** Opening Supplied information block **

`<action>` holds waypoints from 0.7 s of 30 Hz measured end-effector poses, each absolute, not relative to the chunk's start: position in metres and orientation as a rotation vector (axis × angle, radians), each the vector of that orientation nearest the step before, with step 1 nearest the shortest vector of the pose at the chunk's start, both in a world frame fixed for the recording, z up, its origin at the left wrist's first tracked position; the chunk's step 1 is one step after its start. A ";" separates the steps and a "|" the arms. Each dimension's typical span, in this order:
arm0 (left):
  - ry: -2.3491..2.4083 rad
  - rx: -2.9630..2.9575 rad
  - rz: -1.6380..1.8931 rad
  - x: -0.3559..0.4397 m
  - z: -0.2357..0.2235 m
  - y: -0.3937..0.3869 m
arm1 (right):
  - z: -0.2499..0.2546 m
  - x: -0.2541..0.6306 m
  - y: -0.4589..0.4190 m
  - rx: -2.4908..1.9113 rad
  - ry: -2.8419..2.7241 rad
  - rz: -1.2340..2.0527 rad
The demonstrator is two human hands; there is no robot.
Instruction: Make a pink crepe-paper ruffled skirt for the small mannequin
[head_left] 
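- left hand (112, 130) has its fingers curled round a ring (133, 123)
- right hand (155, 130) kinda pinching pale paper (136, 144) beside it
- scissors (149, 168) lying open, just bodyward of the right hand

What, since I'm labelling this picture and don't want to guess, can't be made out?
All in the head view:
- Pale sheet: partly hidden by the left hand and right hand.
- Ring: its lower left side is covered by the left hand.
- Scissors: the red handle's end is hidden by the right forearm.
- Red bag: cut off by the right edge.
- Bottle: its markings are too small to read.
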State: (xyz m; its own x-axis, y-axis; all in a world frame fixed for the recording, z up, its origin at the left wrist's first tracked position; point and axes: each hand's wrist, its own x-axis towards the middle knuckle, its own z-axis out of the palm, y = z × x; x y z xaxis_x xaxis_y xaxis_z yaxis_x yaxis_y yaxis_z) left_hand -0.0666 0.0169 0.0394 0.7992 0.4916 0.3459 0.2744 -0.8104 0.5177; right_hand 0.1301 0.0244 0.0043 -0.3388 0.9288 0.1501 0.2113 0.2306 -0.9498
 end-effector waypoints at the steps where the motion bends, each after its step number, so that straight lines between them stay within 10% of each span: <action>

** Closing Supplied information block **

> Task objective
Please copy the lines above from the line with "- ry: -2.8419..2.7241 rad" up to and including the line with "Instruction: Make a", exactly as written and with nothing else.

> Your solution
  - ry: -2.8419..2.7241 rad
  - rz: -1.2340..2.0527 rad
The demonstrator is two human hands; there is no robot.
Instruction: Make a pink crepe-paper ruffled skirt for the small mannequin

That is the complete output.